But then in March 2008, Toshiba threw in the towel and abandoned the HD-DVD format. The way the deal worked, the studios got to keep almost all of the $150 million. They then re-released all their movies in the Blu-ray format. The only “cost” to the $150 million windfall was that there was a nine month delay in the eventual release to Blu-ray–a small price to pay for an emergent format without a large install base.[2]

Platform owners go to great lengths to ensure “content” for their platform. They will, essentially, finance an ecosystem when there are barriers to entry or when competing ecosystems are far more lucrative.

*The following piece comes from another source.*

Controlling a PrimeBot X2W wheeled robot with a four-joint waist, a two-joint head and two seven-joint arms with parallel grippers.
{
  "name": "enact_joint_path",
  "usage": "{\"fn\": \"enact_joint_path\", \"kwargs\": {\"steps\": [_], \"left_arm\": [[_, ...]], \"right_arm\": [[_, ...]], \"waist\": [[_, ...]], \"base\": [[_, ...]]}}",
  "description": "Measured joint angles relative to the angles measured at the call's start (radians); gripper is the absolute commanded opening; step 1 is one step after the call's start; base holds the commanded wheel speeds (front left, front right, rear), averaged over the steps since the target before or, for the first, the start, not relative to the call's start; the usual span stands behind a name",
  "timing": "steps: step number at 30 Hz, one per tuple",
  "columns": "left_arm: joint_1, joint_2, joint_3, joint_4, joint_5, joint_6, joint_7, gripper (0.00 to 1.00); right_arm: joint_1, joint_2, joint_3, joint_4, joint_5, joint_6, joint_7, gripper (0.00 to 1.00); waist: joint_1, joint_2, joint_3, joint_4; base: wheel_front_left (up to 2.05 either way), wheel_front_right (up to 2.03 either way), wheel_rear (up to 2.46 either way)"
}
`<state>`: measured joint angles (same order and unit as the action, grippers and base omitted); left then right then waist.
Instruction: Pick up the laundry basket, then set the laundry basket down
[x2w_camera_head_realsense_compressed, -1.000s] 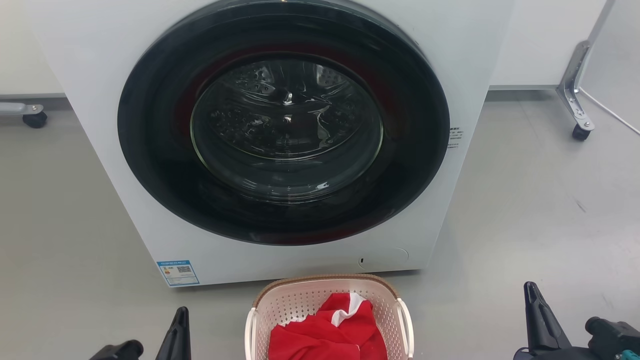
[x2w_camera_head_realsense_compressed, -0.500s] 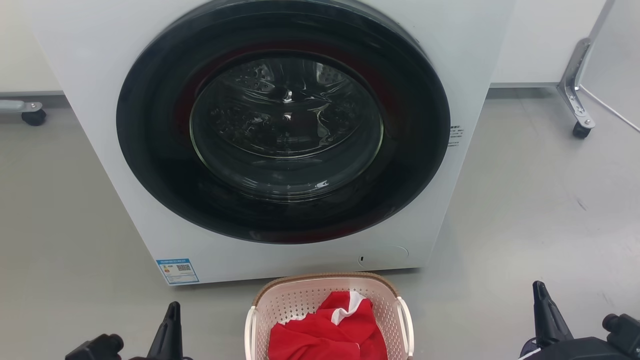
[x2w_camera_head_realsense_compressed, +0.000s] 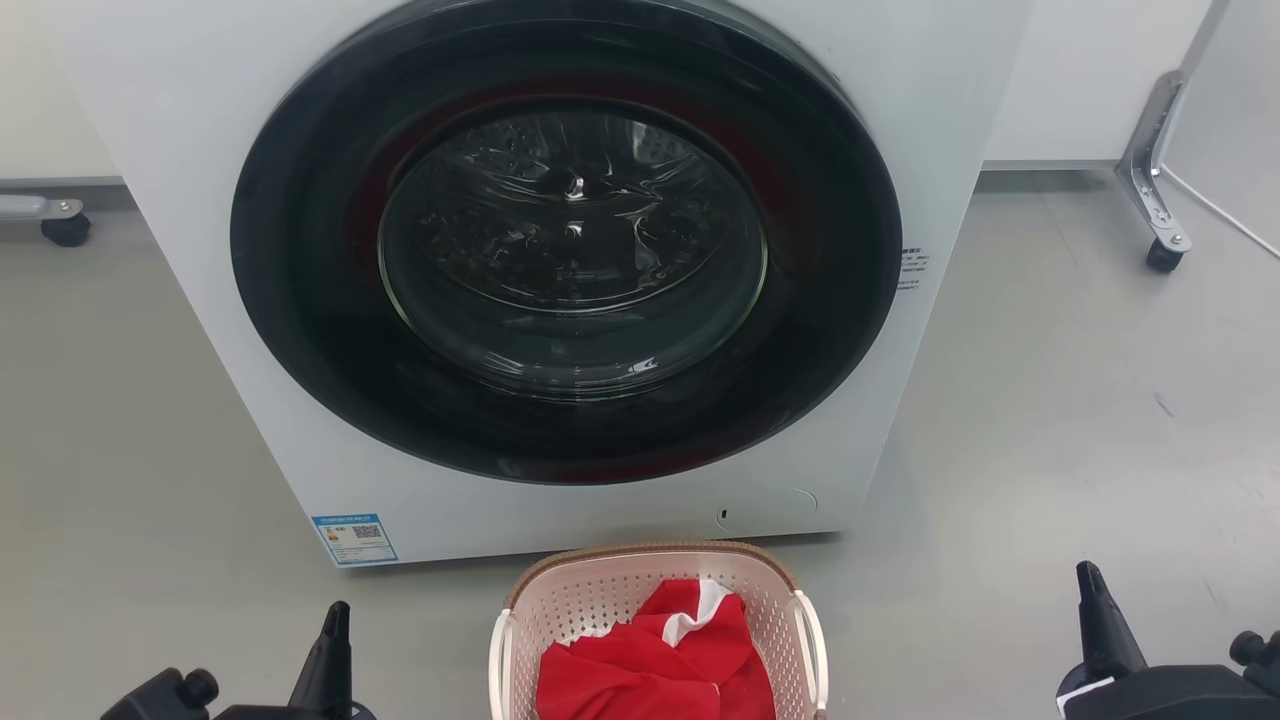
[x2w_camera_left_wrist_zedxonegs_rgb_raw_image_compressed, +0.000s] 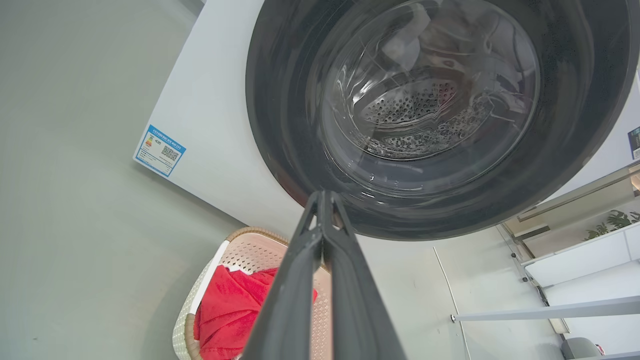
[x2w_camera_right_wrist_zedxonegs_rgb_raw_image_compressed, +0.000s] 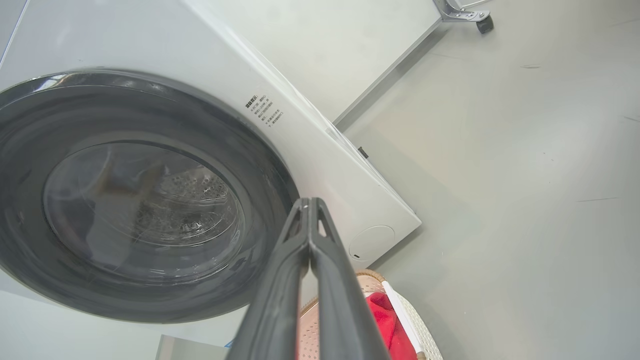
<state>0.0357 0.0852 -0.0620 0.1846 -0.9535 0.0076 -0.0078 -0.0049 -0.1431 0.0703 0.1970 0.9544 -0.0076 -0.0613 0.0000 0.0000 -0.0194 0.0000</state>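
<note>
A: Where is the laundry basket (x2w_camera_head_realsense_compressed: 600, 600)?
B: Bottom centre of the head view, on the floor (x2w_camera_head_realsense_compressed: 1050, 400), just in front of the washing machine (x2w_camera_head_realsense_compressed: 200, 250). Red cloth (x2w_camera_head_realsense_compressed: 650, 670) inside.
A: Grip state?
B: Left hand (x2w_camera_left_wrist_zedxonegs_rgb_raw_image_compressed: 322, 197) lower left, right hand (x2w_camera_right_wrist_zedxonegs_rgb_raw_image_compressed: 310, 202) lower right, both well apart from the basket. In the wrist views, each hand is clenched tip to tip, holding nothing.

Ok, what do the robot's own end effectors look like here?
Both match: the left end effector and right end effector each have two long, matte dark-grey fingers tapering to a point. Black rounded knobs sit beside them in the head view.
</note>
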Motion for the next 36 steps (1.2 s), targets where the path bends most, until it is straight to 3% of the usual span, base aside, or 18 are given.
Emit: {"fn": "enact_joint_path", "kwargs": {"steps": [36], "left_arm": [[-0.078, -0.028, 0.108, 0.073, -0.444, -0.088, 0.086, 0.00]], "right_arm": [[-0.052, 0.069, -0.142, 0.069, 0.449, 0.088, 0.123, 0.00]], "waist": [[0.0001, 0.0000, 0.015, 0.000]], "base": [[0.00, 0.00, 0.00]]}}
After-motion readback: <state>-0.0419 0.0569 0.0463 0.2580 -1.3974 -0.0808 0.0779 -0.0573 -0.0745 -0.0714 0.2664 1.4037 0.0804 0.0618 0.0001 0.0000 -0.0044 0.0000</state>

This scenario for movies is being played again with Netflix, Hulu and other distributors who need to fill their pipelines. Netflix’s content acquisition costs are exploding and putting the whole company’s future in doubt.

But this scenario is also being played out with app developers. Most recently, news broke that developers are receiving payments from Microsoft for Windows Phone ports of popular apps. In mobile platforms, apps are the new content and developers are the new studios.  It’s also a practice that is not without precedent[3].

This is as it should be. The value of the platform lies mainly in what is built on top of it just like a foundation is not much use without a house on it. However, the practice of “priming the pump” with cash payments for porting is not ideal. Like spiffs, those who receive payments may become used to it and withhold development if there is no payment. Also, those who did not get payment offers may feel shunned and retaliate in kind. Those who receive payment may become cynical about it and may not put in the extra effort (or, more probably, outsource) to make the work spectacular.

Or, like Paramount, they may just take the money and run if/when the platform fails.

Notes:

  1. Source: The Hollywood Economist 2.0: The Hidden Financial Reality Behind the Movies by Edward Jay Epstein.
  2. Paramount made $250 million more from three “replication output” deals: $50 million from Toshiba for agreeing to release Titanic on DVD in time for Christmas sales, $150 million from Panasonic for agreeing to allow them to take over video replication from Thompson, and $50 million from the law firm Ziffrin, Brittenham and Circuit City stores for agreeing to support the DIVX format. Paramount got to keep the money even though DIVX never launched.
  3. Although it’s never been reported that Apple pays developers for building iOS apps, some developers do benefit from promotional placement and visibility during launch events and from early access to devices or SDKs under development.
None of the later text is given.